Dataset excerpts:
_ _ _ _ _ _ _

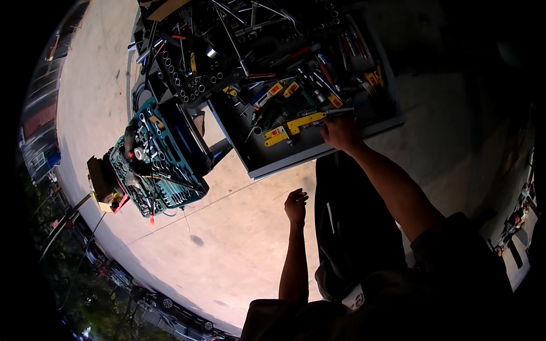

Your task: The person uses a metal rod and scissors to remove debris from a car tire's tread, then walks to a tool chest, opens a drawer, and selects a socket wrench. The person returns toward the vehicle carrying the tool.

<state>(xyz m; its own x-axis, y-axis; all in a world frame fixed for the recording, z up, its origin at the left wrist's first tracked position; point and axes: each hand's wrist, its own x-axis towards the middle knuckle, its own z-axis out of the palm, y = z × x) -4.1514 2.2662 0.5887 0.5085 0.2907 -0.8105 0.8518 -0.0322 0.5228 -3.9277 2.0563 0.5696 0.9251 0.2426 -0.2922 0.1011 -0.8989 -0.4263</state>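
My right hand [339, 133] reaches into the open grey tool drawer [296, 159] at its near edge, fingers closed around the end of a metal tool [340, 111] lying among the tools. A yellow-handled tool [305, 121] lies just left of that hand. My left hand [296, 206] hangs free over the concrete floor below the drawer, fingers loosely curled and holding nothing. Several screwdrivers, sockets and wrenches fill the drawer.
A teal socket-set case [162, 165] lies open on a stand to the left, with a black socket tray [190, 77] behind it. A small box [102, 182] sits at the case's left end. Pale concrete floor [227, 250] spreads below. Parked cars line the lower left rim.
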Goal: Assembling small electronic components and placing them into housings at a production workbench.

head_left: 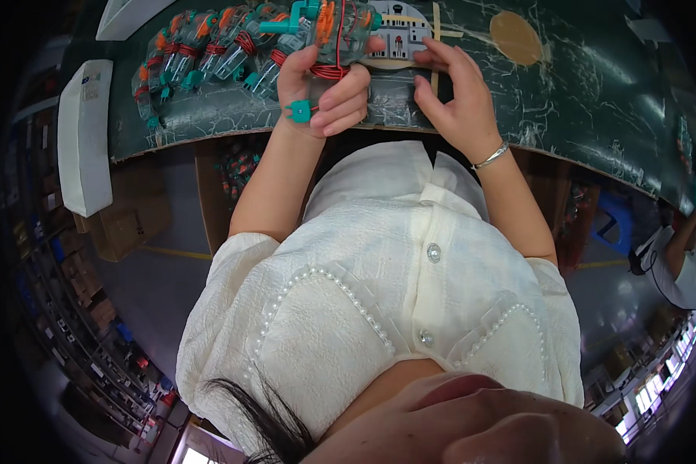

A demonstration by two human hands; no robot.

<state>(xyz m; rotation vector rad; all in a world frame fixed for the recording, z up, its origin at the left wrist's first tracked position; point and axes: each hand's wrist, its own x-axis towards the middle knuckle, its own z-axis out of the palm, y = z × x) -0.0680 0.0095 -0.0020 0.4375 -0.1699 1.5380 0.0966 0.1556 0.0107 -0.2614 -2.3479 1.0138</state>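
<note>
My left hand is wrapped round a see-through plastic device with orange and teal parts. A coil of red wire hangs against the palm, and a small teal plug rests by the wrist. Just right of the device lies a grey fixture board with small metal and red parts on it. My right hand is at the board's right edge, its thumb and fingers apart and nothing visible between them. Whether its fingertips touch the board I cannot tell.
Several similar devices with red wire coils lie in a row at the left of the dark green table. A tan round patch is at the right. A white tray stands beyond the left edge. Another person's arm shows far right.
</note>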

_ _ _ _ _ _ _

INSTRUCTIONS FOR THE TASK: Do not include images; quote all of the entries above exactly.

RESULT FOR THIS EXERCISE:
Your task: The person uses a metal rod and scissors to remove debris from a car tire's tread, then walks to a tool chest, opens a drawer, and selects a socket wrench. The person returns toward the vehicle carrying the tool.

<state>(xyz m; its own x-axis, y-axis; all in a world frame fixed for the recording, z up, its origin at the left wrist's first tracked position; point and axes: each hand's wrist, its own x-axis towards the middle knuckle, its own z-axis out of the palm, y = z × x) -4.1514 2.2662 0.5887 0.5085 0.2907 -0.8105 0.8518 -0.0322 0.5228 -3.9277 2.0563 0.5696 0.9251 0.2426 -0.2922 0.1011 -0.8989 -0.4263</state>
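My right hand [339, 133] reaches into the open grey tool drawer [296, 159] at its near edge, fingers closed around the end of a metal tool [340, 111] lying among the tools. A yellow-handled tool [305, 121] lies just left of that hand. My left hand [296, 206] hangs free over the concrete floor below the drawer, fingers loosely curled and holding nothing. Several screwdrivers, sockets and wrenches fill the drawer.
A teal socket-set case [162, 165] lies open on a stand to the left, with a black socket tray [190, 77] behind it. A small box [102, 182] sits at the case's left end. Pale concrete floor [227, 250] spreads below. Parked cars line the lower left rim.
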Goal: Assembling small electronic components and placing them into housings at a production workbench.

head_left: 

A demonstration by two human hands; no robot.

<state>(xyz m; rotation vector rad; all in a world frame fixed for the recording, z up, its origin at the left wrist's first tracked position; point and axes: each hand's wrist, its own x-axis towards the middle knuckle, its own z-axis out of the palm, y = z × x) -0.0680 0.0095 -0.0020 0.4375 -0.1699 1.5380 0.0966 0.1556 0.0107 -0.2614 -2.3479 1.0138</state>
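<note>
My left hand is wrapped round a see-through plastic device with orange and teal parts. A coil of red wire hangs against the palm, and a small teal plug rests by the wrist. Just right of the device lies a grey fixture board with small metal and red parts on it. My right hand is at the board's right edge, its thumb and fingers apart and nothing visible between them. Whether its fingertips touch the board I cannot tell.
Several similar devices with red wire coils lie in a row at the left of the dark green table. A tan round patch is at the right. A white tray stands beyond the left edge. Another person's arm shows far right.
</note>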

Work on this exercise is complete, and nothing remains.